Suara.com - Tekanan terhadap pasar keuangan Indonesia masih terjadi. Pasalnya, pada pembukaan pagi ini, Rabu (17/8/2026), mata uang Garuda mengalami pelemahan terhadap dolar Amerika Serikat (AS).
Kondisi ini menjadi sinyal meningkatnya tekanan terhadap stabilitas pasar keuangan domestik yang belum mereda. Bahkan, beberapa bank mulai menjual dolar AS hampir menyentuh Rp18.000.
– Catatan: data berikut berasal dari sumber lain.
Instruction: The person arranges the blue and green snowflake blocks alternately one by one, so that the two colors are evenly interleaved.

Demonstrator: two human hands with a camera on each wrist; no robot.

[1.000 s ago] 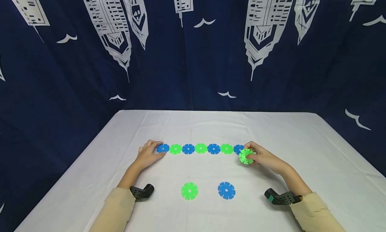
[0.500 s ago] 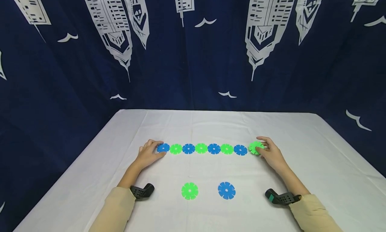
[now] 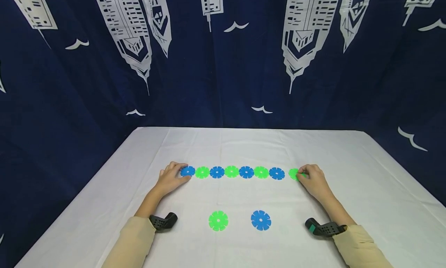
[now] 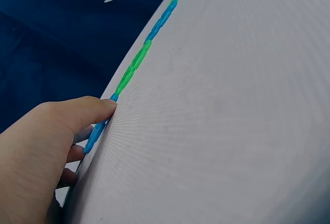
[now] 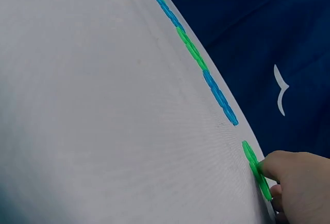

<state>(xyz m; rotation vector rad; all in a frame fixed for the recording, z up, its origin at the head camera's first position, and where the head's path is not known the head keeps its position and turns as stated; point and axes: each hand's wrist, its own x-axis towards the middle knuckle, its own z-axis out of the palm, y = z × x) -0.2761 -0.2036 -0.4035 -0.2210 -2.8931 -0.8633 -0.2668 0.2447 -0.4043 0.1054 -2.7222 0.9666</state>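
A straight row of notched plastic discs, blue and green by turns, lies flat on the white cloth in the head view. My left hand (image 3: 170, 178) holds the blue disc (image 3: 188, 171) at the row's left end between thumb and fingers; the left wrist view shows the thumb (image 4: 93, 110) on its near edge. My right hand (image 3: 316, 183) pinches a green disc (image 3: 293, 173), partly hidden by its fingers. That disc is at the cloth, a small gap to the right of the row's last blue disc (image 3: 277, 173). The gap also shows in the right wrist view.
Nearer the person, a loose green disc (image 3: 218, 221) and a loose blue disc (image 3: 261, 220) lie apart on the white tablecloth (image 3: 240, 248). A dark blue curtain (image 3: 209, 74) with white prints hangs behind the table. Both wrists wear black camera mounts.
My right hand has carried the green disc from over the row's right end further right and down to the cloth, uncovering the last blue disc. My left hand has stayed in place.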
Berikut ini daftar harga dolar AS di Bank Mandiri, BNI, BRI dan BCA :
1. PT Bank Mandiri Tbk (Persero)
Mengacu pada data terbaru, kurs beli USD (E-Rate) berada di level Rp17.720 dengan kurs jual Rp17.750. Sementara untuk kategori TT Counter/Bank Notes, dipatok pada kisaran Rp17.500 (beli) dan Rp17.800 (jual).
2. PT Bank Negara Indonesia Tbk (BNI)

BNI menetapkan kurs beli USD (E-Rate) di level Rp17.737 kurs jual Rp17.777. Untuk transaksi melalui TT Counter/Bank Notes, harga beli berada di Rp17.550 dan harga jual menyentuh Rp17.800.
3. PT Bank Rakyat Indonesia Tbk (BRI)
BRI mematok kurs beli USD (E-Rate) sebesar Rp17.740 dengan kurs jual Rp17.760 Sedangkan pada posisi TT Counter/Bank Notes, angkanya berada di level Rp17.575 (beli) dan Rp17.850 (jual).
4. PT Bank Central Asia Tbk (BCA)
BCA menetapkan kurs beli USD (E-Rate) di posisi Rp17.730 dan kurs jual Rp17850. Untuk layanan TT Counter/Bank Notes, nasabah dikenakan kurs beli Rp17.585 dam kurs jual Rp17.835.